Эдинбург сохранял квинтэссенцию своего характера благодаря природной бережливости шотландцев и насыщенности разнообразными событиями. Экономные шотландцы удерживали государственное финансирование на уровне примерно пяти миллионов фунтов (менее 20 % от Зальцбургского), а зарубежные коллективы по-прежнему приезжали за счет собственных правительств. Городу потребовалось сорок семь лет, чтобы построить оперный театр. Фестиваль выжил благодаря вдохновению и импровизации, представляя произведения, которые Лондон не осмеливался поставить десятилетиями — «Матиса-художника» Пауля Хиндемита и «Солдат» Бернда Алоиса Циммермана, — и открывая крупные таланты. К сожалению, он не мог позволить себе повторно приглашать их.
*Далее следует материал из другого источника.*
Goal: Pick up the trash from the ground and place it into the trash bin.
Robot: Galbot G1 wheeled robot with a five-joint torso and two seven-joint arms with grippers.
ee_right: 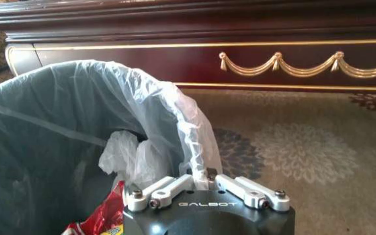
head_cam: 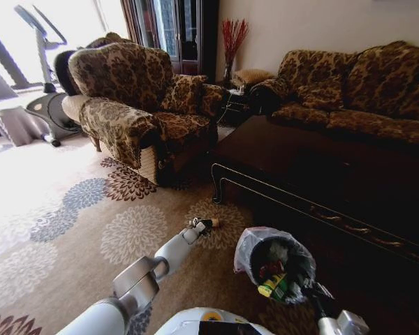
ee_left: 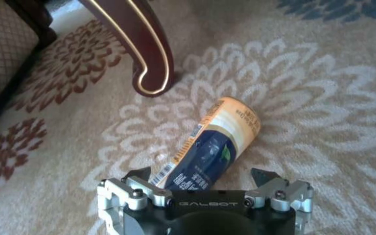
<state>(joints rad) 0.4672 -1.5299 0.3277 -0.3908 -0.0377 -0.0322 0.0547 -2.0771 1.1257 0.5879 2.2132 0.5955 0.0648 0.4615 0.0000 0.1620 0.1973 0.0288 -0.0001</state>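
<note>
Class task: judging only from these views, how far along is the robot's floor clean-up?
Done: red and green wrappers already lie inside the trash bin. In hand: the right gripper pinches the bin's liner rim, and the open left gripper straddles a bottle lying on the carpet. Left: lifting that bottle and dropping it in the bin.

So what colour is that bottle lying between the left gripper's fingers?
Dark blue label, pale orange-cream top; the bottle shows best in the left wrist view.

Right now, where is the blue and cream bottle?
The bottle lies on the flowered carpet between the left gripper's open jaws, near the coffee table's curved leg.
</note>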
Низкие гонорары не позволяли Эдинбургу пробиться в высшую звездную лигу. Он не мог предложить ни зальцбургских денег, ни байройтских контрактов на записи, не мог соперничать с великолепием оперных постановок на сценической платформе, возвышающейся над озером Брегенца. Пи-тер Дайменд, директор Эдинбургского фестиваля с 1965 по 1978 год, вспоминал, как изумился Караян, узнав о его бюджете. «Он сказал: "Не понимаю, как вы можете проводить подобный фестиваль на такие маленькие деньги. Это малая часть того, что получает Зальцбург". Потом он спросил: "Я получу гонорар за трансляцию?" Когда я заверил его, что получит, он сказал: "Это не обязательно. Оставьте деньги для фестиваля"[658]».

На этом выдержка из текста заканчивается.